Spectrum of Endocrine Disorders in Central Ghana

1Komfo Anokye Teaching Hospital, Kumasi, Ghana
2Kwame Nkrumah University of Science & Technology, Kumasi, Ghana

Correspondence should be addressed to Osei Sarfo-Kantanka

Received 7 October 2016; Revised 25 November 2016; Accepted 27 November 2016; Published 23 February 2017

Academic Editor: Franco Veglio

Copyright © 2017 Osei Sarfo-Kantanka et al.
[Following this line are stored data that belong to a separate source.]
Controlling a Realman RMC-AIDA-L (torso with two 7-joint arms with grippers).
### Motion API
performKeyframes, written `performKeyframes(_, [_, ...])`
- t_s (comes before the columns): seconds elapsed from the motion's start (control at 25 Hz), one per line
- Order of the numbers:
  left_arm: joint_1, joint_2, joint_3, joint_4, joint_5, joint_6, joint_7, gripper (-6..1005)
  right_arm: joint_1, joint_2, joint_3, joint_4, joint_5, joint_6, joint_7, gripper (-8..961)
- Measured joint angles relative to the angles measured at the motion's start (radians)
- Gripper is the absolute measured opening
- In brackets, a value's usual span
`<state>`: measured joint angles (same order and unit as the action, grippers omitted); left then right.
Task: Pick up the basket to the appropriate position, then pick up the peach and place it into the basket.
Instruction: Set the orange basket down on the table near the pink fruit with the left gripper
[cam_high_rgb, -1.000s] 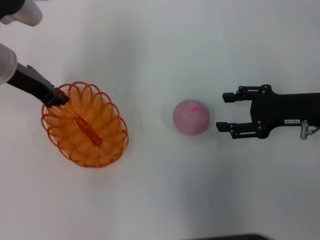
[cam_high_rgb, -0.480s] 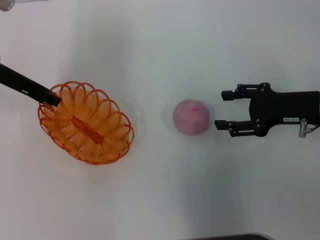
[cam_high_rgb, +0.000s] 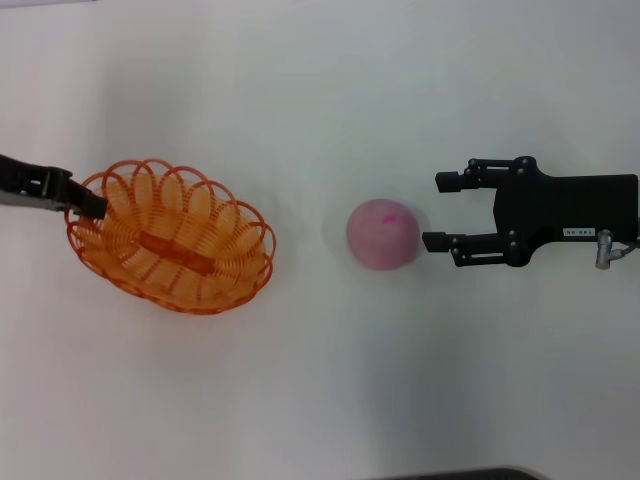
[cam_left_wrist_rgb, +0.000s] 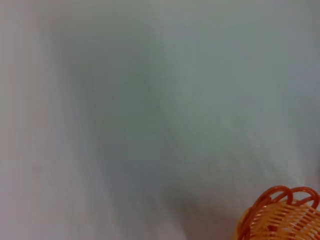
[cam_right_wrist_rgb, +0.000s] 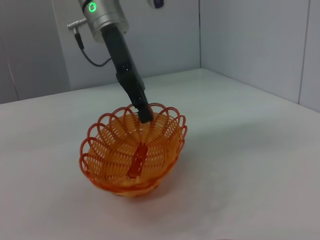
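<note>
The orange wire basket is at the left of the white table, held by its left rim. My left gripper is shut on that rim. In the right wrist view the basket looks tilted, with the left gripper pinching its far rim. A bit of the basket rim shows in the left wrist view. The pale-pink peach with a magenta mark sits on the table at centre right. My right gripper is open and empty, its fingertips just right of the peach. The peach is out of view in both wrist views.
The white table stretches around both things. Grey walls stand behind the table in the right wrist view. A dark edge shows at the bottom of the head view.
My left arm has swung down and left, turning the basket so that its long side lies more across the table. My right gripper has crept slightly closer to the peach.
</note>
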<state>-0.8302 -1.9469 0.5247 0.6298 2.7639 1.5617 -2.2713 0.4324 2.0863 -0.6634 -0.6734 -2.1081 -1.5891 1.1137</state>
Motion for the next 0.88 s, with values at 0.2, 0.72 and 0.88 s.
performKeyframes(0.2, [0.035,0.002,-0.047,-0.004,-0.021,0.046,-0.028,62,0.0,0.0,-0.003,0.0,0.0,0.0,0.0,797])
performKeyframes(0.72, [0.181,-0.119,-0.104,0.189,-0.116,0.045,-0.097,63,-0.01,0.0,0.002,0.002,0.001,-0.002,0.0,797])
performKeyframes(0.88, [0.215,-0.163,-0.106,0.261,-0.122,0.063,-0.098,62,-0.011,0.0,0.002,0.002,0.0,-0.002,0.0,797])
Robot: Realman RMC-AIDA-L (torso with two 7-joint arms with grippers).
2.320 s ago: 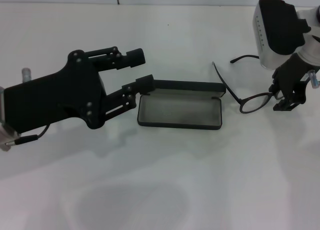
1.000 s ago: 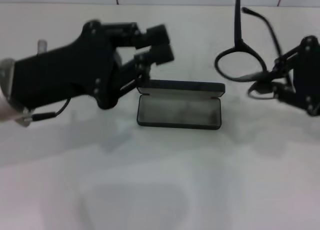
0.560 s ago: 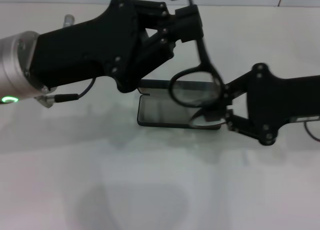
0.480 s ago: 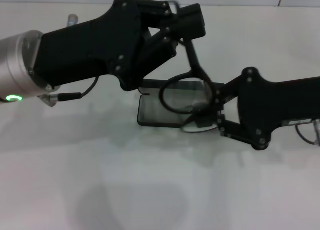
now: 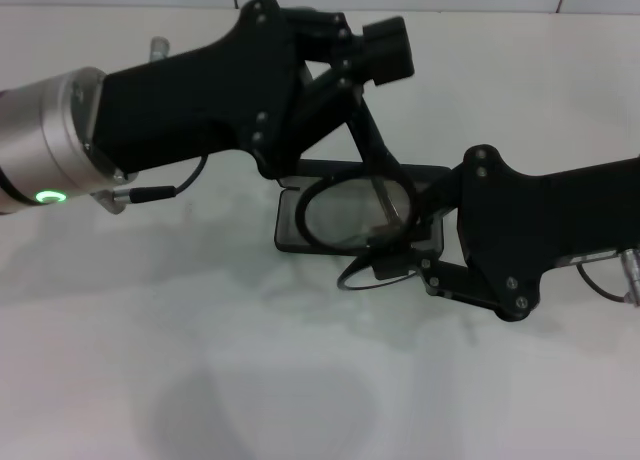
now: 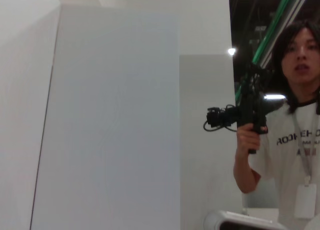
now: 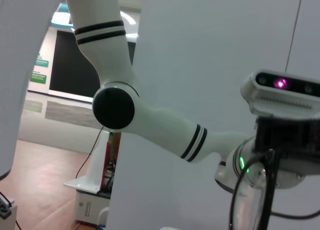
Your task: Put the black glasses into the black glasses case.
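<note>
The black glasses case (image 5: 432, 242) lies open on the white desk (image 5: 300, 380), beneath both pincers. The black glasses (image 5: 355, 210) hang just above its tray, not yet inside. The right pincer (image 5: 400, 250) pinches the frame's lower lens rim; the left pincer (image 5: 372, 55) pinches a temple arm above.

Both hands, left (image 5: 372, 68) and right (image 5: 398, 248), meet mid-table, clamped.

A white robot arm (image 7: 150, 125) with black stripe bands and a round black joint (image 7: 114, 107) stretches across a pale wall. Its wrist camera (image 7: 282, 90) glows purple. The black glasses (image 7: 252, 200) hang beneath it.
</note>
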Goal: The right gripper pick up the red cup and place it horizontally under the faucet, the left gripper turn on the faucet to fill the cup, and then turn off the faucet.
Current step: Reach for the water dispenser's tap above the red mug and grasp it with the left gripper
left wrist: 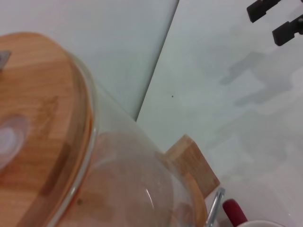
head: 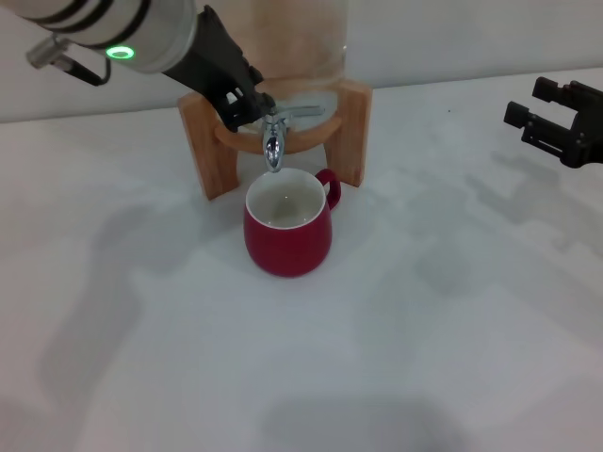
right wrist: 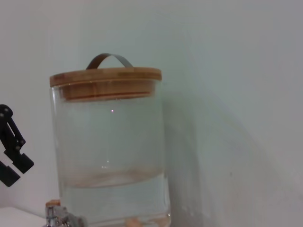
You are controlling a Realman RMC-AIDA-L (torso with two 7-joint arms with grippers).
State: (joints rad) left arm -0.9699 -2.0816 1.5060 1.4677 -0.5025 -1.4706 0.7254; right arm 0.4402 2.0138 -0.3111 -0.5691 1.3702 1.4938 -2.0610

This is an open access article distributed under the Creative Commons Attribution License, which permits unrestricted use, distribution, and reproduction in any medium, provided the original work is properly cited.


Background. Although an increasing burden of endocrine disorders is recorded worldwide, the greatest increase is occurring in developing countries. However, the spectrum of these disorders is not well described in most developing countries. Objective. The objective of this study was to profile the frequency of endocrine disorders and their basic demographic characteristics in an endocrine outpatient clinic in Kumasi, central Ghana. Methods. A retrospective review was conducted on endocrine disorders seen over a five-year period between January 2011 and December 2015 at the outpatient endocrine clinic of Komfo Anokye Teaching Hospital. All medical records of patients seen at the endocrine clinic were reviewed by endocrinologists and all endocrinological diagnoses were classified according to ICD-10. Results. 3070 adults enrolled for care in the endocrine outpatient service between 2011 and 2015. This comprised 2056 females and 1014 males (female : male ratio of 2.0 : 1.0) with an overall median age of 54 (IQR, 41–64) years. The commonest primary endocrine disorders seen were diabetes, thyroid, and adrenal disorders at frequencies of 79.1%, 13.1%, and 2.2%, respectively. Conclusions. Type 2 diabetes and thyroid disorders represent by far the two commonest disorders seen at the endocrine clinic. The increased frequency and wide spectrum of endocrine disorders suggest the need for well-trained endocrinologists to improve the health of the population.